Bu açıklamadan sonra meselenin esasına gelirsek, daha önce değindiğimiz üzere, tarafların üzerinde serbestçe tasarruf edemediği dava ve işlerde hâkime, re’sen e-duruşmaya karar verme yetkisi tanınması olumlu bir gelişmedir. Bilindiği üzere bu tür dava ve işlerde, davaya veya çekişmesiz yargı işine verilen önem nedeniyle re’sen araştırma ilkesi uygulanır (HMK m.25). Yani hâkim, vakıa ve delilleri re’sen araştırarak maddî gerçeği bulmaya çalışır. Buna paralel olarak aynı yetkinin e-duruşma bakımından da hâkime tanınması doğrudur. Aynı zamanda küçüğün menfaatinin ya da erkeğe karşı zayıf durumda olan kadının korunması gereken hallerde e-duruşma yapılması daha faydalı hatta gerekli olabilir. Aile içi şiddet iddiasının bulunması, küçüğün mahkemeye getirilmesinin kendisine psikolojik açıdan zarar verme ihtimalinin varlığı bunlara örnek olarak verilebilir. Bu gibi durumlarda tarafların duruşmaya elektronik olarak katılması araya fiziksel mesafe koyduğu için kendilerini ifade etmesini kolaylaştırabilir. Aynı zamanda böylelikle adliyelerde ortaya çıkan bazı kavga ve tartışmaların önüne geçilebilir. Öte yandan, diğer çekişmesiz yargı işleriyle kıyaslandığında dahi küçük sayılabilecek kimi çekişmesiz yargı işlerinde bu yöntemle mahkemeyi fazlaca meşgul etmeksizin, ilgililerin hukukî dinlenilme hakkını kullanması sağlanabilir (HMK m. 27). Görüldüğü üzere bu gibi durumlarda doğrudanlık ilkesine istisna getirmek için haklı bir sebep bulunmaktadır. Dolayısıyla söz konusu hallerde doğrudanlık ilkesinden taviz verilmemektedir.
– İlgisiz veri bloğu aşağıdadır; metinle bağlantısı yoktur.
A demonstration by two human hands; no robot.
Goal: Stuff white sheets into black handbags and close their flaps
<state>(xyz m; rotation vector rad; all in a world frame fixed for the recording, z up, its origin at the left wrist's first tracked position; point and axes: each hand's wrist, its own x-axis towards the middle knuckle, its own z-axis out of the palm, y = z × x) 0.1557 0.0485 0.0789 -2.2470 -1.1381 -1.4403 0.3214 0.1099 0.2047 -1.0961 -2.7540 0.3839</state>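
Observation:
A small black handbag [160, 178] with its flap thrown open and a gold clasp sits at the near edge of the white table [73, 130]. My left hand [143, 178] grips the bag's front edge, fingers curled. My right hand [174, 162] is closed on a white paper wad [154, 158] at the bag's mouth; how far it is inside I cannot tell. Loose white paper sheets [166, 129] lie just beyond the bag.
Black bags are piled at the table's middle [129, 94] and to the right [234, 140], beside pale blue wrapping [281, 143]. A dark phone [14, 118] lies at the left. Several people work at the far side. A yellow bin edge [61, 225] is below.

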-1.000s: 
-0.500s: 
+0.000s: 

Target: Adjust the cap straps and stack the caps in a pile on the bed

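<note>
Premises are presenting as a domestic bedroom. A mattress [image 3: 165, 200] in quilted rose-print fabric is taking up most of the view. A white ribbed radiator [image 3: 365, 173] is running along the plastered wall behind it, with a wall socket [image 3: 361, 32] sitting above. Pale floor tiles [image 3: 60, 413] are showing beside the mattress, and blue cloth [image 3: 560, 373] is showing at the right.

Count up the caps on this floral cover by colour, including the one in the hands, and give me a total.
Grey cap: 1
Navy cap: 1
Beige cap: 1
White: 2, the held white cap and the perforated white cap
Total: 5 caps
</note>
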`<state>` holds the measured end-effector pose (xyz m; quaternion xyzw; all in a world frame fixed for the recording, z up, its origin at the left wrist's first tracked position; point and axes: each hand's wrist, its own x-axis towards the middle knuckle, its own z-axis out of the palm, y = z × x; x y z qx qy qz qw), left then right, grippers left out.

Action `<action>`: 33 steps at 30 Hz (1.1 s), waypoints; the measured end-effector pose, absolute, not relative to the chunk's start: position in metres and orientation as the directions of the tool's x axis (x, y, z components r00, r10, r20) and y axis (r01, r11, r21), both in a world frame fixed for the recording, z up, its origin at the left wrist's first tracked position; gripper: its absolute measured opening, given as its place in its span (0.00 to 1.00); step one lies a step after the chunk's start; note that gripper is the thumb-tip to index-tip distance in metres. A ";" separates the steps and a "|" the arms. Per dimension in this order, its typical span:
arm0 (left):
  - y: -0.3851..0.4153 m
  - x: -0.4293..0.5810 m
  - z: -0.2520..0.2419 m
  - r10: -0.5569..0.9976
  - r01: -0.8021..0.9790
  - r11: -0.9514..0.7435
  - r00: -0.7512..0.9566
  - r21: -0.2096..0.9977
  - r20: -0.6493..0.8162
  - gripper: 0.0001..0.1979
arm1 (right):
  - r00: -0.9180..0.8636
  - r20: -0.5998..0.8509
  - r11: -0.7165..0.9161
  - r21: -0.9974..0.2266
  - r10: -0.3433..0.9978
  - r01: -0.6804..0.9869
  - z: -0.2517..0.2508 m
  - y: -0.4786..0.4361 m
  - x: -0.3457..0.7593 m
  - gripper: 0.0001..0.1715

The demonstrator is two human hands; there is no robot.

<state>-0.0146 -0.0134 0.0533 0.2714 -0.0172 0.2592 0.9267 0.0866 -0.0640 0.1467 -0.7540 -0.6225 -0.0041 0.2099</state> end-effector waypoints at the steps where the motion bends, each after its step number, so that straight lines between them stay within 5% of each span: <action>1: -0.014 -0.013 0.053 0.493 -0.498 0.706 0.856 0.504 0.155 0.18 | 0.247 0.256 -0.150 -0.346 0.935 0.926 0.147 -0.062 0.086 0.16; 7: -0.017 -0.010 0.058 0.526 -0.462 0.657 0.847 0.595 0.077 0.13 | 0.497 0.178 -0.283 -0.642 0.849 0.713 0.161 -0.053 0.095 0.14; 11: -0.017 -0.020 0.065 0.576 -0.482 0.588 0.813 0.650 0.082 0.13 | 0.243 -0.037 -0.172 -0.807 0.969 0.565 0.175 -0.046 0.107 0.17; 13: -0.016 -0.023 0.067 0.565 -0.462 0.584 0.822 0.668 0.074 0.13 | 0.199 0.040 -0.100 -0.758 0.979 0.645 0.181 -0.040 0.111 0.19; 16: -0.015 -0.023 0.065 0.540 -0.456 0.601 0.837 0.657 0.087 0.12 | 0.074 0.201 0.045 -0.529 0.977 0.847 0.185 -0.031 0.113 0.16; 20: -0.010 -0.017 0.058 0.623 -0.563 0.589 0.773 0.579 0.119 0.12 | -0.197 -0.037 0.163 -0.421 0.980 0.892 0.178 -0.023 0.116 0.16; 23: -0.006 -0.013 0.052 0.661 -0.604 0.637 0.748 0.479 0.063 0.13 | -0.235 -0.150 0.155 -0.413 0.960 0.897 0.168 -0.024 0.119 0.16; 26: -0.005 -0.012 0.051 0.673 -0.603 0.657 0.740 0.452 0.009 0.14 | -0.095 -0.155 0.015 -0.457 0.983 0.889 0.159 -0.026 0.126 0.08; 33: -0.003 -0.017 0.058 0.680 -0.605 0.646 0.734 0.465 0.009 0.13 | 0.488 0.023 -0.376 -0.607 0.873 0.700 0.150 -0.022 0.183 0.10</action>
  1. E-duruşma ile ilgili gündeme getirilebilecek bir diğer husus bu durumda aleniyet ilkesinin nasıl sağlanacağıdır. HMK m. 28’de düzenlenen aleniyet ilkesine göre, duruşmaların yapılması ve dava hakkında karar verilmesi aleni olarak gerçekleştirilir. Söz konusu ilke Anayasal bir temele sahip olduğu gibi adil yargılanma hakkının da gereği olarak kabul edilmektedir (Anayasa m. 141; AİHS m.6). Buna göre dileyen herkes, mahkeme salonuna girerek duruşmaları izleyebilir. Böylelikle yargının şeffaflığı sağlanarak, mahkemenin ve tarafların herhangi bir baskı altında kalması engellenerek, adil bir kararın ortaya çıkması hedeflenmektedir.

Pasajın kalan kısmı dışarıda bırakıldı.